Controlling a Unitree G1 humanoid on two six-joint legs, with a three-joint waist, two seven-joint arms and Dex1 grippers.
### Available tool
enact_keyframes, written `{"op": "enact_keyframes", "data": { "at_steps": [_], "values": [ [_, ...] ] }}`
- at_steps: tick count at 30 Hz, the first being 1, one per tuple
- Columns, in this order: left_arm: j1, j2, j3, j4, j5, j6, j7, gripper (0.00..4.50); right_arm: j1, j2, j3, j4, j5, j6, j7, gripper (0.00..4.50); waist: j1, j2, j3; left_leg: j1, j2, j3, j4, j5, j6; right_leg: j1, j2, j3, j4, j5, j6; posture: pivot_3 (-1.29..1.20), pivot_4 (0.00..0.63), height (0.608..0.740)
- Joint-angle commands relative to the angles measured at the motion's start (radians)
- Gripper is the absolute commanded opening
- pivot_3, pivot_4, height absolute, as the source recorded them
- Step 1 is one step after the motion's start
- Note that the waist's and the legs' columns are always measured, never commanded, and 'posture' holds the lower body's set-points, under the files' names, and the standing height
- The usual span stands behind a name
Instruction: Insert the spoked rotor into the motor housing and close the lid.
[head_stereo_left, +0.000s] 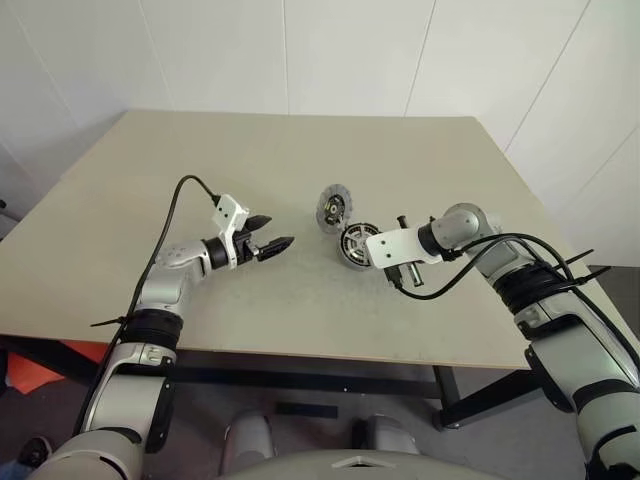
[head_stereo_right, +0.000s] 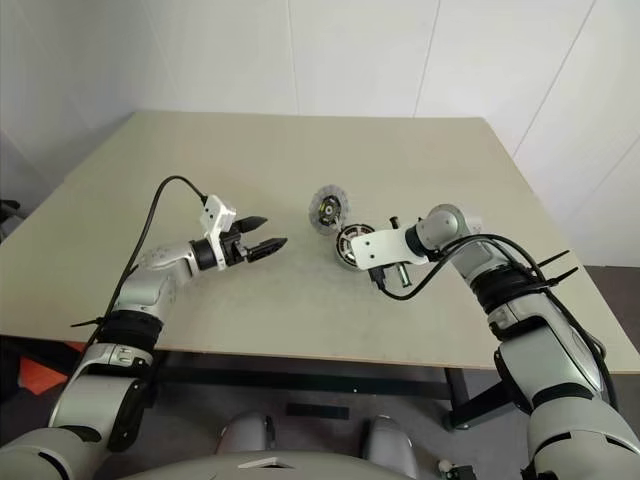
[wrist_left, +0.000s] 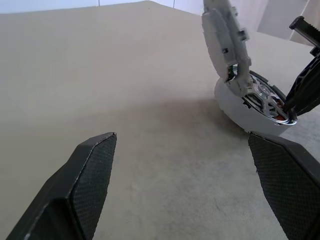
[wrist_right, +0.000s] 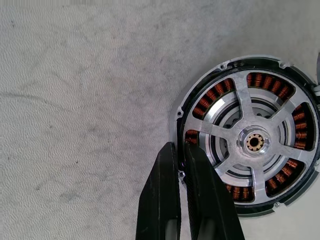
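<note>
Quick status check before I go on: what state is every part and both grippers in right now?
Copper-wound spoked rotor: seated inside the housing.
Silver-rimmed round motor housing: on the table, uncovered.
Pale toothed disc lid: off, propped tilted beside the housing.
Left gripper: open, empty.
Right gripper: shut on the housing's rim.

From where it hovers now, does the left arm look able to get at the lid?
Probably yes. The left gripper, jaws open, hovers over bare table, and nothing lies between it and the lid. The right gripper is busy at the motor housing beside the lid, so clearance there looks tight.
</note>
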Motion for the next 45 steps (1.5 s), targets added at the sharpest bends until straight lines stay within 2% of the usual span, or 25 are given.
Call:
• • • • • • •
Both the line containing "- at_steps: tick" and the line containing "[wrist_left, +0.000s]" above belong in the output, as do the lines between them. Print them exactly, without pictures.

**Response area**
- at_steps: tick count at 30 Hz, the first being 1, one per tuple
- Columns, in this order: left_arm: j1, j2, j3, j4, j5, j6, j7, gripper (0.00..4.50); right_arm: j1, j2, j3, j4, j5, j6, j7, gripper (0.00..4.50); waist: j1, j2, j3; left_leg: j1, j2, j3, j4, j5, j6; right_leg: j1, j2, j3, j4, j5, j6; posture: pivot_3 (-1.29..1.20), pivot_4 (0.00..0.63), height (0.608..0.740)
- Joint-angle commands relative to the angles measured at the motion's start (radians)
- Gripper is the absolute commanded opening
- pivot_3, pivot_4, height absolute, as the source recorded them
- Step 1 is one step after the motion's start
- Note that the waist's and the legs' columns are always measured, never commanded, and 'posture' holds the lower body's set-points, under the files' names, and the standing height
- The usual span stands behind a name
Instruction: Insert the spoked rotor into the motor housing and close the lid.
[head_stereo_left, +0.000s] 
[head_stereo_right, +0.000s] 
[wrist_left, +0.000s] 

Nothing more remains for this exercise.